Langflow integrates with the Model Context Protocol (MCP) as both an MCP server and an MCP client.

This page describes how to use Langflow as an MCP server that exposes your flows as tools that MCP clients can use when generating responses.

For information about using Langflow as an MCP client and managing MCP server connections within flows, see Use Langflow as an MCP client.

Prerequisites

Serve flows as MCP tools

Each Langflow project has an MCP server that exposes the project's flows as tools for use by MCP clients.

By default, all flows in a project are exposed as tools on the project's MCP server. You can change the exposed flows and tool metadata by managing the MCP server settings:

  1. Click the MCP Server tab on the Projects page, or, when editing a flow, click Share, and then select MCP Server.

    MCP server projects page

    The Flows/Tools section lists the flows that are currently being served as tools on this MCP server.

  2. To toggle exposed flows, click Edit Tools, and then select the flows that you want exposed as tools. To prevent a flow from being used as a tool, clear the checkbox in the first column.

  3. Close the MCP Server Tools dialog to save your changes.

    MCP Server Tools

Edit flow tool names and descriptions

Tool names and descriptions help MCP clients determine which actions your flows provide and when to use those actions. It is recommended to provide clear, descriptive names and descriptions for all tools that you serve to MCP clients.

To edit the names and descriptions of flow tools on a Langflow MCP server, do the following:

  1. Click the MCP Server tab on the Projects page, or, when editing a flow, click Share, and then select MCP Server.

  2. Click Edit Tools.

  3. Click the Description or Tool that you want to edit:

    • Tool name: Enter a name that makes it clear what the flow does when used as a tool by an agent.

    • Tool description: Enter a description that completely and accurately describes the specific actions the flow performs.

  4. Close the MCP Server Tools dialog to save your changes.

Importance of tool names and descriptions

MCP clients use tool names and descriptions to determine which actions to use when generating responses.

Because MCP clients treat your Langflow project as a single MCP server with all of your enabled flows listed as tools, unclear names and descriptions can cause the agent to select tools incorrectly or inconsistently.

For example, a flow's default tool name is the flow ID, such as adbbf8c7-0a34-493b-90ea-5e8b42f78b66. This provides no information to an agent about the type of flow or its purpose.

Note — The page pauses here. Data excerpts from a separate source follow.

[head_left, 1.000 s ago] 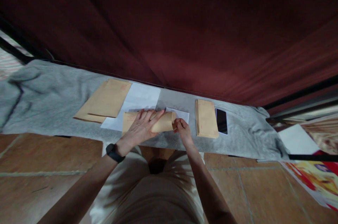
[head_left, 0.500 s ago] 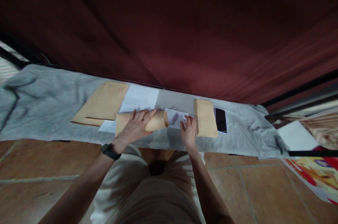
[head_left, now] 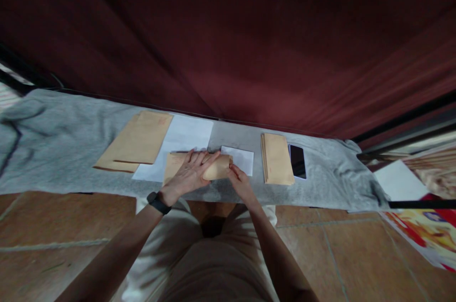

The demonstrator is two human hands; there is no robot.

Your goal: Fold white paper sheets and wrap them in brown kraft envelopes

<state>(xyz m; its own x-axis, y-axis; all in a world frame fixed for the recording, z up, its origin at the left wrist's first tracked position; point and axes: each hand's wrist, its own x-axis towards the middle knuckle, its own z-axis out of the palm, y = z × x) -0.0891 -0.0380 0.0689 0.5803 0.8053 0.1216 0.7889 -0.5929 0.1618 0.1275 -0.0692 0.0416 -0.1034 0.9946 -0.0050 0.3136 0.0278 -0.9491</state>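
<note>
Both hands meet on one brown envelope (head_left: 218, 169) at the middle of the grey cloth (head_left: 71, 150), and I follow them from far off. Taking that envelope as the clock's centre, the left hand (head_left: 188, 171) reaches in from between seven and eight, palm down, fingers spread and pointing to about one, laid flat rather than clamped; a black watch (head_left: 159, 202) circles its wrist. The right hand (head_left: 242, 183) comes from five, fingers bent toward ten, their tips at the envelope's right end; whether they pinch the paper or only press it, I cannot tell.

Half a second ago I had the right hand off the envelope, over the white slip (head_left: 244, 162) near three. It is now back at the envelope's end, and the left hand and envelope have slid a little toward three. The small envelope stack (head_left: 279, 159) at three and the phone (head_left: 298, 162) just beyond it have stayed put. Large brown envelopes (head_left: 144, 138) lie at ten, overlapping a white sheet (head_left: 190, 131) at eleven.
</note>
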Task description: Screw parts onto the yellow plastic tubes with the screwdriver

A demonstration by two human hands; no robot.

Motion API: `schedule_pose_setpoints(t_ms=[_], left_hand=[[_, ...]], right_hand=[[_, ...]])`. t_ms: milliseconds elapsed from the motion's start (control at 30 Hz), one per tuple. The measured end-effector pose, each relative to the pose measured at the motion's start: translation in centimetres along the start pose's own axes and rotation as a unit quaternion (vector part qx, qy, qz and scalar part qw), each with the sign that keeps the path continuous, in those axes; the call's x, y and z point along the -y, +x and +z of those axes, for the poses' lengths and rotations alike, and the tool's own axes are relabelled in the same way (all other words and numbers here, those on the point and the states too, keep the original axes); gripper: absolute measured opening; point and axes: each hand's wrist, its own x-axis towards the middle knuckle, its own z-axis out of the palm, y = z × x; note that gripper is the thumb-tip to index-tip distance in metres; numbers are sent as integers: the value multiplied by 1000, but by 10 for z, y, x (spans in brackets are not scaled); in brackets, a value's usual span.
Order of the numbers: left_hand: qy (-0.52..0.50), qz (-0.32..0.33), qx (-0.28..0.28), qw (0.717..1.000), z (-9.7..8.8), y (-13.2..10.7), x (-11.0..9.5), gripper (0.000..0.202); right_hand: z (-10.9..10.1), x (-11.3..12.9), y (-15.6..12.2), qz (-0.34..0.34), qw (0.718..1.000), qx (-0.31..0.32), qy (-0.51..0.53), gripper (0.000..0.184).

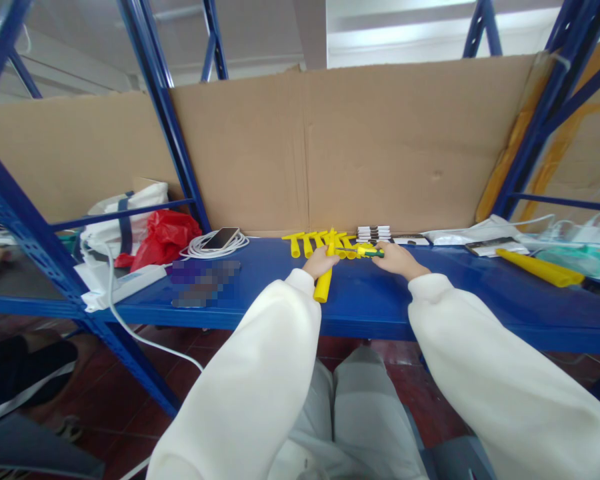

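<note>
This looks like a small workshop. A blue metal shelf (260,283) is the work table, with blue posts (169,127) at ten and two o'clock and a big cardboard wall (280,147) at twelve. In the middle, a screwdriver (366,251) is out and yellow parts (295,248) lie in a row. A white power strip (127,287) is at nine o'clock, and red floor tiles (135,420) show at seven.

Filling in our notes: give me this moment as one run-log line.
left hand: grips yellow tubular piece | right hand: holds screwdriver, shaft toward piece | blue shelf: more yellow pieces
</note>
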Motion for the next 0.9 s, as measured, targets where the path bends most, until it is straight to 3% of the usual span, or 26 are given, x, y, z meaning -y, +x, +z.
schedule_pose_setpoints(t_ms=[367, 633, 733, 900], left_hand=[[-5, 0, -1, 1000, 0, 0, -1, 9], [6, -5, -2, 1000, 0, 0, 0, 10], [6, -6, 0, 1000, 0, 0, -1, 11], [10, -8, 2, 1000, -1, -2, -4, 8]], right_hand=[[6, -5, 3, -8, 1000, 9, 5, 36], [5, -4, 3, -16, 999, -19, 25, 21], [7, -6, 4, -15, 999, -35, 18, 24], [7, -7, 3, -6, 1000, -5, 10, 32]])
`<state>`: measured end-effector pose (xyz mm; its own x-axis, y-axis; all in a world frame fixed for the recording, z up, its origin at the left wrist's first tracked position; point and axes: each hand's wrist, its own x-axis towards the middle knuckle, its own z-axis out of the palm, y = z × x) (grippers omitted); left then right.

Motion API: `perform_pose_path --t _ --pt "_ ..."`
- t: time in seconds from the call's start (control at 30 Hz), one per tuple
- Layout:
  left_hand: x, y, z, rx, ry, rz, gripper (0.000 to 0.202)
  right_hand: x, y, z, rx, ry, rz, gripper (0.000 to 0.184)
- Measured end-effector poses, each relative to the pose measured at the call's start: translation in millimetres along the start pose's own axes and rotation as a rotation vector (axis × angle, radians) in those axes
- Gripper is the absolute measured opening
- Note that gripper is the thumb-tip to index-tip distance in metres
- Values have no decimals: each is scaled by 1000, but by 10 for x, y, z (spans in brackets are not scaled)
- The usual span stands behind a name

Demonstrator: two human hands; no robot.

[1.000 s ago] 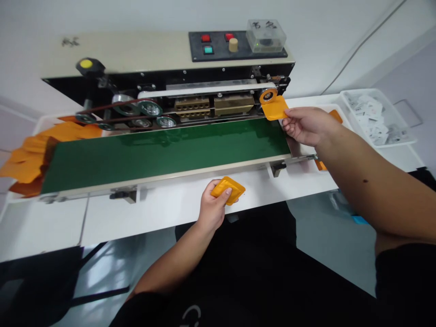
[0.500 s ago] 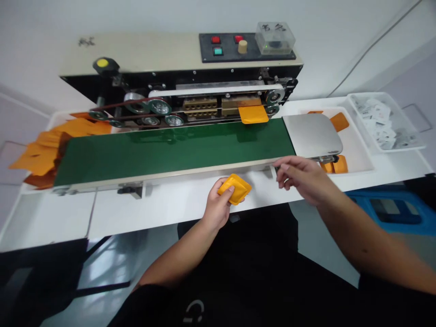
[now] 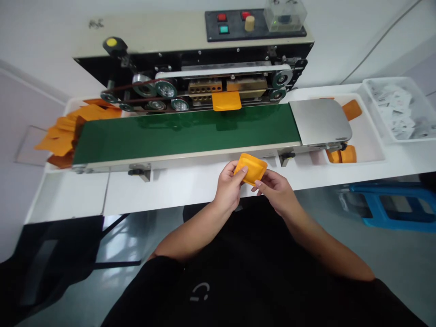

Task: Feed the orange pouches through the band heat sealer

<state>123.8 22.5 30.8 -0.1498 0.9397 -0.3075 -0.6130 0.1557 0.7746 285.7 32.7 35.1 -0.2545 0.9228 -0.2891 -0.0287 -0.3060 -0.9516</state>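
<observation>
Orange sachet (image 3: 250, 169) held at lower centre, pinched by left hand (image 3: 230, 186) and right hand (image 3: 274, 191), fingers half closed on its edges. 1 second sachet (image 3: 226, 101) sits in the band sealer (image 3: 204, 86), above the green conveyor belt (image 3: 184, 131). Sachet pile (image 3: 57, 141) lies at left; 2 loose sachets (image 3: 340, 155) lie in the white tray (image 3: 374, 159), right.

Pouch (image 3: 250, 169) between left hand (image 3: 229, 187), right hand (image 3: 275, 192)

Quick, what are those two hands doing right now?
Left hand: closed, holding an orange pouch.
Right hand: closed, holding the same pouch.
</observation>
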Motion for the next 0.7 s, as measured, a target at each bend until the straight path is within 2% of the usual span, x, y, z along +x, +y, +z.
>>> perform_pose_path --t 0.2,0.43,0.57,0.7 --pt "-40 -16 24 27 -13 21 43 -23 -44 -1 -27 42 -78 36" --pt "-62 -13 12 110 -49 73 44 -10 -97 -44 -57 70 -99 30" --pt "-64 31 -35 165 -99 74 42 87 -306 -253 -18 155 -122 33" --pt "-81 52 -120 208 -150 88 37 332 -707 -614 70 271 -156 31"
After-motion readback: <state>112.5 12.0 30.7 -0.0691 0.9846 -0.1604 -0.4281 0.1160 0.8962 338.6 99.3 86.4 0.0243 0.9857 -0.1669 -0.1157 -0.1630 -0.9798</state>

To provide more context about your flows, make sure to name and describe your flows clearly when configuring your Langflow project's MCP server.

Think of these names and descriptions as function names and code comments. Use clear statements to describe the problems your flows solve.

Example: Tool name and description usage

For example, assume you create a flow based on the Document Q&A template that uses an LLM to chat about resumes, and then you give the flow the following name and description:

  • Tool name: document_qa_for_resume

  • Tool description: A flow for analyzing Emily's resume.

After connecting your Langflow MCP server to Cursor, you can ask Cursor about the resume, such as What job experience does Emily have?. Using the context provided by your tool name and description, the agent can decide to use the document_qa_for_resume MCP tool to create a response about Emily's resume. If necessary, the agent asks permission to use the flow tool before generating the response.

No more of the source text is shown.